What is being asked -
Print out every line of the listing below without alteration.
╭──
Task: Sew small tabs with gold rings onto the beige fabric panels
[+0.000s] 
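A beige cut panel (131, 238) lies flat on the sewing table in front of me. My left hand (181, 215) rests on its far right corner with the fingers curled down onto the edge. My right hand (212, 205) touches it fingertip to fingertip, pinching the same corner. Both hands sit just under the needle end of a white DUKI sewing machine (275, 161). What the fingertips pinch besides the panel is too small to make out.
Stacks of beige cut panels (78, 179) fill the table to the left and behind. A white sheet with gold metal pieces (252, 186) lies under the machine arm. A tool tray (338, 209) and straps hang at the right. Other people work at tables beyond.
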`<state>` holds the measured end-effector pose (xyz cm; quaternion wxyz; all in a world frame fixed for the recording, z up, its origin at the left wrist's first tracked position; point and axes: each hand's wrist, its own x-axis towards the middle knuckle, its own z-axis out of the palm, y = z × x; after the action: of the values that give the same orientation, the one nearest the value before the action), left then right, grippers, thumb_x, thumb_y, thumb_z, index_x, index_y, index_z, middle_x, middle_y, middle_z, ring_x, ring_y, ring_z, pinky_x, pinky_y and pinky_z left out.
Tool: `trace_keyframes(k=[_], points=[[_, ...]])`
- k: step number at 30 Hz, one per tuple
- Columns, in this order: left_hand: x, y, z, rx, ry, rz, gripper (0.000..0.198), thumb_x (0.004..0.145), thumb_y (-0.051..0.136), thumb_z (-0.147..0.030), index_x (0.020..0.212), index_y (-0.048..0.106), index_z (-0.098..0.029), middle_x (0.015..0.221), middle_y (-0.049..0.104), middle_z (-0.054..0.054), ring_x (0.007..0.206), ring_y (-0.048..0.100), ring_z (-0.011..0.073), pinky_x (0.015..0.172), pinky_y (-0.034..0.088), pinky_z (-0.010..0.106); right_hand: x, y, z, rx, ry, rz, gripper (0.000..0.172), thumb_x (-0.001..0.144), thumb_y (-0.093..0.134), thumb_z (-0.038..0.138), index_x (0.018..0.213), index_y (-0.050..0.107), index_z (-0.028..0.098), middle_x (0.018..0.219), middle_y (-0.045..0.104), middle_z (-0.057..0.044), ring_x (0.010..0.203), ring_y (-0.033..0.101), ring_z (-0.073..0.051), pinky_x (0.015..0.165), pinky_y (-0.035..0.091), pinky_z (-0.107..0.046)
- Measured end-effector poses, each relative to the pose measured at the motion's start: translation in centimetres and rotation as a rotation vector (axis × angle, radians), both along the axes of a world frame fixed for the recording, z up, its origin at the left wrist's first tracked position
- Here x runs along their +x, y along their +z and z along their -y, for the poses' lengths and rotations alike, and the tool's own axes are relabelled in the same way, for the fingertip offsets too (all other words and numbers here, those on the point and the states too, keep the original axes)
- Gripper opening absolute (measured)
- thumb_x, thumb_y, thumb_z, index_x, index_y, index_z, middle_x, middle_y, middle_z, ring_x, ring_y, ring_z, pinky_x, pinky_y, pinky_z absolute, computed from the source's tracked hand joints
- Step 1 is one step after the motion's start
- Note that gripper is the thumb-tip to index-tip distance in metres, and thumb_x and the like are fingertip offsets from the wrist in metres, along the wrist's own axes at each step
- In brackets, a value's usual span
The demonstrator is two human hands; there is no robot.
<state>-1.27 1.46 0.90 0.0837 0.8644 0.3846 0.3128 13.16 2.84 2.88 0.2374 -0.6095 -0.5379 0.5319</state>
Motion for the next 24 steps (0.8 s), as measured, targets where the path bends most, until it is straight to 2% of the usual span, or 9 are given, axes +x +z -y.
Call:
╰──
Answer space -
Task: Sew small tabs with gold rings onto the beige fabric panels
[+0.000s] 
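A beige cut panel (131, 238) lies flat on the sewing table in front of me. My left hand (181, 215) rests on its far right corner with the fingers curled down onto the edge. My right hand (212, 205) touches it fingertip to fingertip, pinching the same corner. Both hands sit just under the needle end of a white DUKI sewing machine (275, 161). What the fingertips pinch besides the panel is too small to make out.
Stacks of beige cut panels (78, 179) fill the table to the left and behind. A white sheet with gold metal pieces (252, 186) lies under the machine arm. A tool tray (338, 209) and straps hang at the right. Other people work at tables beyond.
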`<state>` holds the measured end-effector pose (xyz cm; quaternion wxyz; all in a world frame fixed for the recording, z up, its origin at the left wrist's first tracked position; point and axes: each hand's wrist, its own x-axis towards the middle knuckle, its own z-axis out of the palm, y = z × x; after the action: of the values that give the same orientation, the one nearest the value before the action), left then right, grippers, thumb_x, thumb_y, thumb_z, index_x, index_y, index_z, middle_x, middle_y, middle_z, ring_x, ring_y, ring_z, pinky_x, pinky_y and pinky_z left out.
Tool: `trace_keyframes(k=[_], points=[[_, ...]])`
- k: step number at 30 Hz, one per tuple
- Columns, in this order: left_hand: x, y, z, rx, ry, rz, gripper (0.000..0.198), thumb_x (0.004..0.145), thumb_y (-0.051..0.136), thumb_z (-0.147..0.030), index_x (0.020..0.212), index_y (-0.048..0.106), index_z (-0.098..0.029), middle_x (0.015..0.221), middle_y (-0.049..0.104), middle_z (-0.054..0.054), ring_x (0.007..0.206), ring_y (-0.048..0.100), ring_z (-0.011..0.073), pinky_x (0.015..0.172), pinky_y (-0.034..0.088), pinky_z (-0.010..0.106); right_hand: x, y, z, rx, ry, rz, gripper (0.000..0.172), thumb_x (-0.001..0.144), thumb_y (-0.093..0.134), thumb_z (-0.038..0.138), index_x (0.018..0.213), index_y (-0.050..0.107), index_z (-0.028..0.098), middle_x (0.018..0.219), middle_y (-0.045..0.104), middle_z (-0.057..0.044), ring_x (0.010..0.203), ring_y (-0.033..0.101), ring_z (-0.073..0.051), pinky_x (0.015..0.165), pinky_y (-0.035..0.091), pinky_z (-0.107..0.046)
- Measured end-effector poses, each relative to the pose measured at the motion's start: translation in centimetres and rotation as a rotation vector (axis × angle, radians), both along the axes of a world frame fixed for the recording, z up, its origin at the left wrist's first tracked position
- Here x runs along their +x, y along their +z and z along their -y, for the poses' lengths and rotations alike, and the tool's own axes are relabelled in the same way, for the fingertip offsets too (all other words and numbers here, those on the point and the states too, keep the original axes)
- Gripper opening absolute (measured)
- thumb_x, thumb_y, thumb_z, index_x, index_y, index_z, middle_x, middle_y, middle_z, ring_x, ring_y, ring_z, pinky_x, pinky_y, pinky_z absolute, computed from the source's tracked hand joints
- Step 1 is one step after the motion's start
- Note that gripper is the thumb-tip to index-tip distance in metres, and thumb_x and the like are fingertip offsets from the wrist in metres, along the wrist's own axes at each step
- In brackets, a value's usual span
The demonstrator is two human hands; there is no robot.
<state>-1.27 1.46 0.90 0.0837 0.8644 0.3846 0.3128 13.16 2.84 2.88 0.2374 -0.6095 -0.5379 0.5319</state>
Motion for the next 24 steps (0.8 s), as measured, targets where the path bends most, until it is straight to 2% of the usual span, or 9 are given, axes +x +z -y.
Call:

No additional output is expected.